What is the reason for `std::make_tuple`?

Because you cannot use argument deduction for constructors. You need to write explicitly std::tuple<int, double>(i,d);.

It makes it more convenient for creating a tuple and passing it to another function in one-shot.

takes_tuple(make_tuple(i,d)) vs takes_tuple(tuple<int,double>(i,d)).

One less place to change when the type of i or d changes, especially if there were possible conversions to between the old and new types.

If it were possible to write std::tuple(i,d);, make_* would (probably) be redundant.

(Don't ask why here. Maybe for similar reasons why syntax A a(); does not invoke a default constructor. There are some painful c++ syntax peculiarities.)

UPDATE NOTE: As Daniel rightly notices, c++17 will be enhanced, so that template argument deduction will work for constructors, and such delegation will become obsolete.

We can find a rationale for why we need make_tuple and the various other make_* utilities in proposal N3602: Template parameter deduction for constructors which says (emphasis mine):

This paper proposes extending template parameter deduction for functions to constructors of template classes. The clearest way to describe the problem and solution is with some examples.

Suppose we have defined the following.

vector<int> vi1 = { 0, 1, 1, 2, 3, 5, 8 }; 
vector<int> vi2; template<class Func> 
    class Foo() { 
        public: Foo(Func f) : func(f) {} 
        void operator()(int i) { os << "Calling with " << i << endl; f(i); } 
        private: 
        Func func;
    };

Currently, if we want to instantiate template classes, we need to either specify the template parameters or use a "make_*" wrapper, leverage template parameter deduction for functions, or punt completely:

pair<int, double> p(2, 4.5); 
auto t = make_tuple(4, 3, 2.5); 
copy_n(vi1, 3, back_inserter(vi2)); // Virtually impossible to pass a lambda to a template class' constructor
for_each(vi.begin(), vi.end(), Foo<???>([&](int i) { ...}));

Note, the proposal is being tracked via EWG issue 60.

Only for template argument deduction.

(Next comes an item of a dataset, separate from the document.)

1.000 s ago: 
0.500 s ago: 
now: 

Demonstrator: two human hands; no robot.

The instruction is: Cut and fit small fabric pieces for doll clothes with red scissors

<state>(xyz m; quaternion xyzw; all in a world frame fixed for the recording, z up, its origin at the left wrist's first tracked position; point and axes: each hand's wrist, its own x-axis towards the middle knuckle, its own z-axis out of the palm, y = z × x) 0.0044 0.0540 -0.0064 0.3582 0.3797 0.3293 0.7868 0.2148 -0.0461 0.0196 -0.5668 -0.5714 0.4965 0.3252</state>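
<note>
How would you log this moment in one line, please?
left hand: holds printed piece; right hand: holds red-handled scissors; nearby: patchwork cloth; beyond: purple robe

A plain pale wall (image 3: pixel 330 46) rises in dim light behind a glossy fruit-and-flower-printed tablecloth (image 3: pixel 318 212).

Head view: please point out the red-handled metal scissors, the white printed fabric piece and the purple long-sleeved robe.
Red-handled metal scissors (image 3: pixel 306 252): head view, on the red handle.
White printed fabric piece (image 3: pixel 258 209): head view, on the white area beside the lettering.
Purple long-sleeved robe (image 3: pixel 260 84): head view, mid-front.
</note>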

However, here's a (contrived) example where this is required for using a lambda:

class A
{
public:
    template<typename F>
    A(const std::tuple<F> &t)
    {
        // e.g.
        std::get<0>(t)();
    }
};

class B : public A
{
public:
     B(int i) : A(std::make_tuple([&i]{ ++i; }))
     {
         // Do something with i
     }
};

std::tuple<decltype([&i]{ ++i; })>([&i]{ ++i; }) cannot be used because the two lambda expressions have different types. A polymorphic wrapper like std::function adds runtime overhead. A named class with user-defined operator () would work (which may also need to be a friend of B, depending on the contents of the operator's body). That's what we used in ye olden days before C++11.